Supporting evidence from individual studies
Kells et al. (2001) counted bumblebees Bombus spp. and honey bees Apis mellifera on 50 m transects in five 6 m wide field margins managed as conservation headlands, and ten naturally regenerated, uncropped field margins in the West Midlands, England. They recorded averages of less than three bees/transect in conservation headlands, compared to averages of between 10 and 50 bees/transect in naturally regenerated margins.
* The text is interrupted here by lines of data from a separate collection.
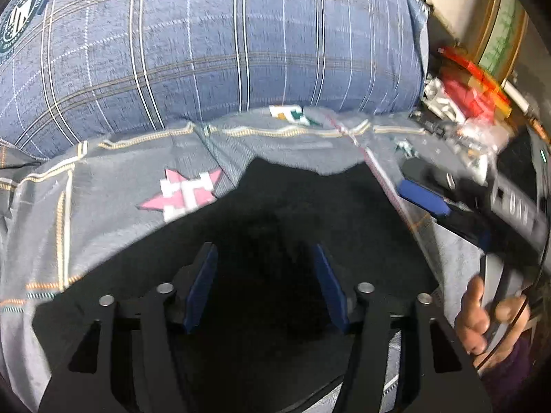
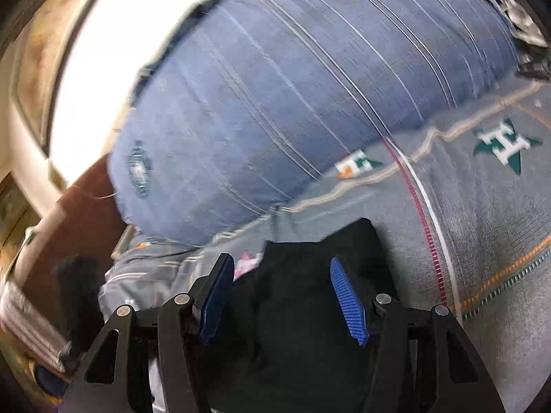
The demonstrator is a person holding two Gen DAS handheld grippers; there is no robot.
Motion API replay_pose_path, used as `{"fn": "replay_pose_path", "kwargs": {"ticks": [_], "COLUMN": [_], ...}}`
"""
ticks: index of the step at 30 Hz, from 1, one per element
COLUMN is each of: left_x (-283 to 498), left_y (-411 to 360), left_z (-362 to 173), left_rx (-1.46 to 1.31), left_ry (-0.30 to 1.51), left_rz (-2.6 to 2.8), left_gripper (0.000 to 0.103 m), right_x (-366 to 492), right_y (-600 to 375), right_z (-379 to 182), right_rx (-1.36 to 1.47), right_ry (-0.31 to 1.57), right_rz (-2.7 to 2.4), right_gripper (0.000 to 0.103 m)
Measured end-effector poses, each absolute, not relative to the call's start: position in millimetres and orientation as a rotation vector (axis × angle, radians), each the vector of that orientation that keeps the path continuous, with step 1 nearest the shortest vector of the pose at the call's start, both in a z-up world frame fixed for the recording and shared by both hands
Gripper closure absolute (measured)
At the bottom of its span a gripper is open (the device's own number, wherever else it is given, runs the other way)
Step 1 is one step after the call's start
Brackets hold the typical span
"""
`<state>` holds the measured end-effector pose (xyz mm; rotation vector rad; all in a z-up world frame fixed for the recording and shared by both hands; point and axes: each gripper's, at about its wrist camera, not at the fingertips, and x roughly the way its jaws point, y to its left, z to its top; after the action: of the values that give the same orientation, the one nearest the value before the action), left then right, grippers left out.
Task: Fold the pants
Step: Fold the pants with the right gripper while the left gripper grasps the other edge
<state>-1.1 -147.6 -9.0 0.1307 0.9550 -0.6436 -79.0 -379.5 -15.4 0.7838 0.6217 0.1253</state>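
Observation:
Black pants (image 1: 292, 206) lie on a grey patterned bedsheet (image 1: 103, 199). In the left wrist view my left gripper (image 1: 265, 254) is open, its blue pads spread over the dark cloth, nothing between them. My right gripper (image 1: 423, 199) shows at the right of that view, over the pants' right edge. In the right wrist view my right gripper (image 2: 282, 265) is open above the black pants (image 2: 310, 292), whose far end lies just past the fingertips. Both views are blurred.
A big blue plaid pillow (image 1: 213, 44) lies behind the pants, also in the right wrist view (image 2: 292, 96). Red and white clutter (image 1: 465, 93) sits at the bed's right side. A brown wooden bed frame (image 2: 79, 213) and a bright window (image 2: 113, 51) are at the left.

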Motion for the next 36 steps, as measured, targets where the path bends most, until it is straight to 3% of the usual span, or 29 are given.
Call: {"fn": "replay_pose_path", "kwargs": {"ticks": [6, 10, 16, 23, 27, 36], "left_x": [-0.5, -6.6, -32.2, -54.8, -57.3, -72.5], "left_y": [-143.8, -118.5, -23.6, 91.0, 105.7, 85.7], "left_z": [-43.4, -22.4, 6.2, -16.3, -23.0, -44.9], "left_rx": [0.185, 0.164, 0.120, -0.064, -0.263, -0.383], "left_ry": [1.056, 1.013, 0.856, 0.802, 0.864, 0.927], "left_rz": [-0.534, -0.492, -0.329, -0.069, -0.129, -0.208], "left_gripper": [0.041, 0.041, 0.032, 0.031, 0.031, 0.028], "right_x": [-32.7, -50.7, -75.1, -67.0, -69.0, -26.6], "right_y": [-383.8, -381.4, -343.9, -267.3, -250.6, -182.4], "right_z": [-68.6, -47.2, -26.5, -42.1, -43.4, 4.4], "right_rx": [0.919, 0.861, 0.706, 0.489, 0.400, 0.451], "right_ry": [0.839, 0.767, 0.768, 0.905, 0.915, 0.962], "right_rz": [0.093, 0.099, 0.247, 0.324, 0.285, 0.409], "right_gripper": [0.040, 0.038, 0.037, 0.036, 0.027, 0.024]}}
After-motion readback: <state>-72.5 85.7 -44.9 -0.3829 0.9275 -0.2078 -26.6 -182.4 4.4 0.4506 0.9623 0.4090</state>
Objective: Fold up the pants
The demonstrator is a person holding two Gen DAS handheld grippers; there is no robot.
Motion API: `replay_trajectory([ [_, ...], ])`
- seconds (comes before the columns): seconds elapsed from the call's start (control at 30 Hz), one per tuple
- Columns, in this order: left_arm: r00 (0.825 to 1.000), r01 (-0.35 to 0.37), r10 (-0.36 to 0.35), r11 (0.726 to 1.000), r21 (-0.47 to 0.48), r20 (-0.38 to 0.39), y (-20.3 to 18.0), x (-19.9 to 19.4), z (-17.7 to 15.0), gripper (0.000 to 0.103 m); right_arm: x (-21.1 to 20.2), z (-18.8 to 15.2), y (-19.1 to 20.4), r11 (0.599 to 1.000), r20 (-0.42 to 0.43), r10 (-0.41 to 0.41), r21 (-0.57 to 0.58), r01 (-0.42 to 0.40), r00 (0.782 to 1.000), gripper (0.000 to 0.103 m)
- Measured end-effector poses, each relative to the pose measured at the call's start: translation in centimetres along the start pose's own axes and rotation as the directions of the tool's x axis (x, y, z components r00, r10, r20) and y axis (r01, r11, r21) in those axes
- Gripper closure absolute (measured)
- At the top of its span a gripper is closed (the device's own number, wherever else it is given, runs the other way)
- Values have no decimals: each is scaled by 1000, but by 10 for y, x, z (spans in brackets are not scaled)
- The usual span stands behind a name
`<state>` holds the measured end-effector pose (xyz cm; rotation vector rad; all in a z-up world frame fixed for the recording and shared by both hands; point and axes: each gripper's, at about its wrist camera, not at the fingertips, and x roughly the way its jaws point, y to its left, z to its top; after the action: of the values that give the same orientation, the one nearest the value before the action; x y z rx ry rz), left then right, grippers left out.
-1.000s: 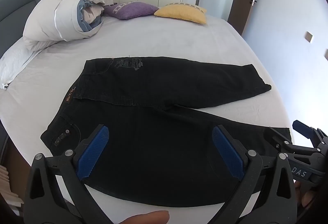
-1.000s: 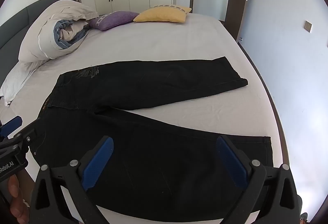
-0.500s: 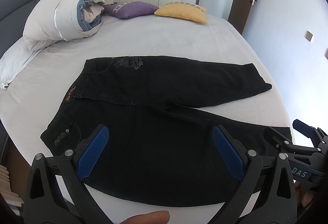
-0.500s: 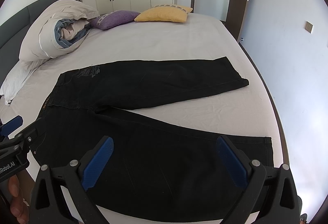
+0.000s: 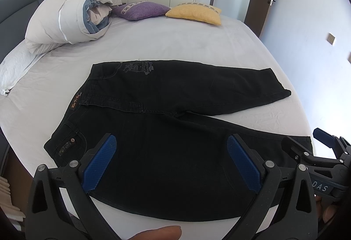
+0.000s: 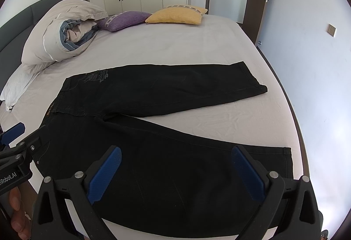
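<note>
Honestly not much has changed for you since a second ago: both claws hang where they were, the pants haven't shifted on the bed, and the only thing I can spot is the view drifting a hair. Your left claw point(image 5: 171, 163) has its blue pads point(image 5: 99, 162) spread wide apart with nothing between them, and your right claw point(image 6: 176, 171) is the same deal, wide apart and holding nothing. The black pants point(image 5: 171, 112) are laid out flat on the bed point(image 5: 175, 42), waistband off at 9 o'clock and the two legs fanning out toward 3 o'clock with a wedge of sheet showing between them. From your left claw, the near leg sits straight ahead at 12 o'clock, filling the gap between the pads, and the waistband corner with the pocket is just past the left pad at about 10 o'clock. From your right claw, the near leg also fills the gap at 12 o'clock, with its cuff point(image 6: 287, 158) out at about 2 o'clock just beyond the right pad. I can't tell if either claw is touching the fabric. Farther up the bed there's a bundled duvet point(image 5: 70, 18) at 10 o'clock, plus a purple cushion point(image 5: 140, 9) and a yellow cushion point(image 5: 194, 13) around 12.
</note>
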<state>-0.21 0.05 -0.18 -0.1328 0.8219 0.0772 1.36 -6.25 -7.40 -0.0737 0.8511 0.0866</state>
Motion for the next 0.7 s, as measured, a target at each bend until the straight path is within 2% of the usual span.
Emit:
replay_trajectory([
  [0.7,1000,0,0,1000,2,0,0,0,0,0,0,-1,1,1000,-1,0,-1,0,1000,0],
])
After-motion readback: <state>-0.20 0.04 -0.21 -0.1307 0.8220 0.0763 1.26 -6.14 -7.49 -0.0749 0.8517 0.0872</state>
A replicated controlled trial (Pywell et al. 2005) in East Anglia and the West Midlands, England, found no significant difference in bumblebee species richness and abundance when 16 conservation headlands were compared with paired conventional field margins. In both types of field margin, a few species of plant contributed to the vast majority of foraging visits by bumblebees, mainly creeping thistle Cirsium arvense and spear thistle C. vulgare.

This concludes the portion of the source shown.